Kommentar: Ende einer Ära
24. Juli 2014Jerusalem, im Herbst 1999. Im päpstlichen Gästehaus in der heiligen Stadt sitzt der damalige israelische Minister für regionale Entwicklung Schimon Peres auf einem Podium. Milde und staatsmännisch lächelt er, der hierhergekommen ist, um mit dem palästinensischen Staatminister Ziad Abu-Zayyad über den Frieden zu sprechen.
Diplomatisch sei Frieden bereits erreicht, sagt Peres. Nun werde man nach und nach die israelische Kontrolle über das Leben der Palästinenser beenden. Israel werde keine weiteren Siedlungen mehr bauen. Und dann gelte es, den Palästinensern Wohlstand zu ermöglichen und so den Frieden zu sichern.
Grandios gescheitert
Heute, fünfzehn Jahre später, ist nichts davon Realität. Stattdessen fallen Raketen aus Gaza auf Israel und töten unschuldige Menschen. Feuert Israel aus allen Rohren zurück auf den kleinen Küstenstreifen und tötet dabei hunderte unschuldige Palästinenser. Schimon Peres ist gescheitert, wie man größer nicht scheitern kann.
Damals jedoch herrschte Friedenseuphorie. Auch bei mir. Nach der Veranstaltung renne ich mit Stift und Papier zu Peres und bitte den Friedensnobelpreisträger um ein Autogramm. Ich bin zu dieser Zeit noch ein Teenager - das entsprechende Fan-Verhalten sei mir deshalb verziehen. Peres hatte mich schwer beeindruckt.
Architekt von Oslo
Er ist schließlich der Mann, der 1994 gemeinsam mit Jassir Arafat und Jitzhak Rabin erkannt hat: Frieden in Nahost wird es nur auf friedlichem Weg geben. Der für diesen Frieden gearbeitet hat, als Vorsitzender der Arbeitspartei, als Minister, als Premierminister und schließlich als Präsident.

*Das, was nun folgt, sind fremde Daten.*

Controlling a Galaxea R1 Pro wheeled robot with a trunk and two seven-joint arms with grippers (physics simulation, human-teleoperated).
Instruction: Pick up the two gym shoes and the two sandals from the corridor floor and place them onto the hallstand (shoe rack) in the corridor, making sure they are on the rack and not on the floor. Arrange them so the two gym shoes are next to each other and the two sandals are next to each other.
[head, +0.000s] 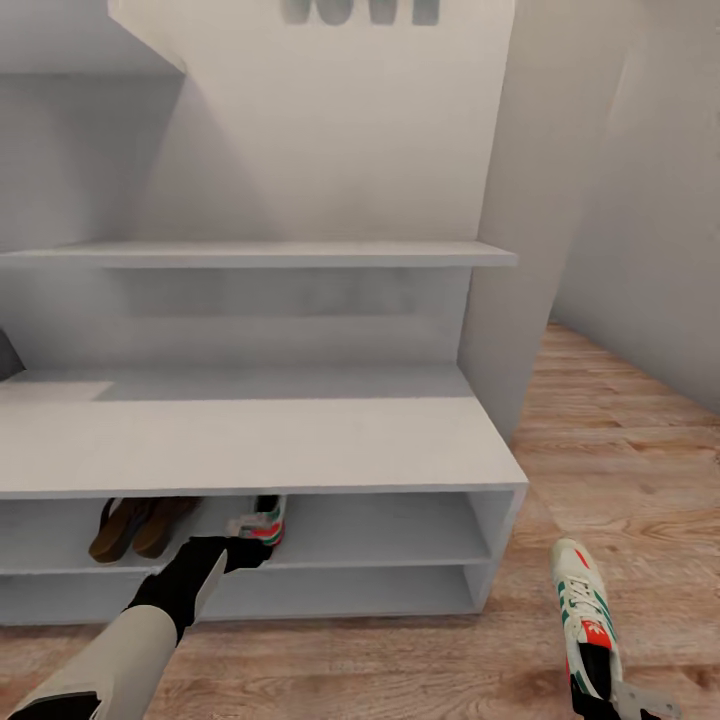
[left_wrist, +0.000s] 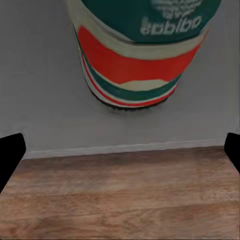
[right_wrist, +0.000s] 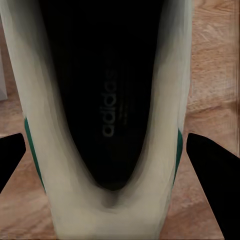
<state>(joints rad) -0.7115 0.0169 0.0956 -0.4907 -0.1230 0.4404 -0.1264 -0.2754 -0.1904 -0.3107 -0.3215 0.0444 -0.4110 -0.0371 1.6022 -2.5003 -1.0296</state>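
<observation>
Sandals (head: 135, 527) lie side by side on the upper shoe shelf of the rack (head: 300, 440), well to the outer side of the left gripper (head: 243, 535). One shoe (head: 264, 520) sits on that same shelf, heel outward, just ahead of the left fingers. In the left wrist view its red-orange and green heel (left_wrist: 131, 70) rests on the grey shelf, a little back from the shelf's front edge, with the floor (left_wrist: 120, 200) below. The two dark left fingers (left_wrist: 10, 155) stand wide apart at the edges of that view, released, and touch nothing; the heel is beyond their tips, not between them.

The second shoe (head: 584, 625) is at the right gripper (head: 625, 700), off the rack's right end and over the floor, toe pointing toward the rack. In the right wrist view its dark opening (right_wrist: 105, 100) and white collar lie between the two right fingers (right_wrist: 212, 185), which flank the heel on either side. Whether those fingers press the shoe or merely stand beside it I cannot tell, nor whether the sole touches the planks.
</observation>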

Er ist auch der Mann, der von 1948 an Waffen aus aller Welt beschaffte, um den jungen Staat Israel zu schützen. Der Reaktortechnik aus den USA und Frankreich besorgte und Israel so zur Nuklearmacht aufsteigen ließ. Der als Stellvertreter Ariel Scharons einer Regierung angehörte, die den Osloer Friedensprozess schließlich zurückdrehte.
Nach ihm die Hardliner
Mit seinem Abgang geht dennoch eine Ära zu Ende, in der Frieden möglich und irgendwann auch zum Greifen nah schien. Anstelle von gemäßigten Politikern wie Peres oder Abu-Zayyad haben aber mittlerweile längst diejenigen das Sagen, die glauben, der Konflikt ließe sich mit Bomben und Raketen lösen. Auf palästinensischer Seite ist das spätestens seit dem Tod Jassir Arafats im Jahr 2004 und dem Aufstieg der Hamas der Fall. Doch auch in Israel sind Politiker rar geworden, die wie Schimon Peres an ein friedliches Nebeneinander in zwei Staaten glauben.
Wenn Peres nun abtritt von der politischen Bühne mit fast 91 Jahren, dann kann man nur betrübt feststellen: Israel verliert einen Präsidenten, der den Frieden wollte. Nicht unter allen Bedingungen, aber mit echter Überzeugung.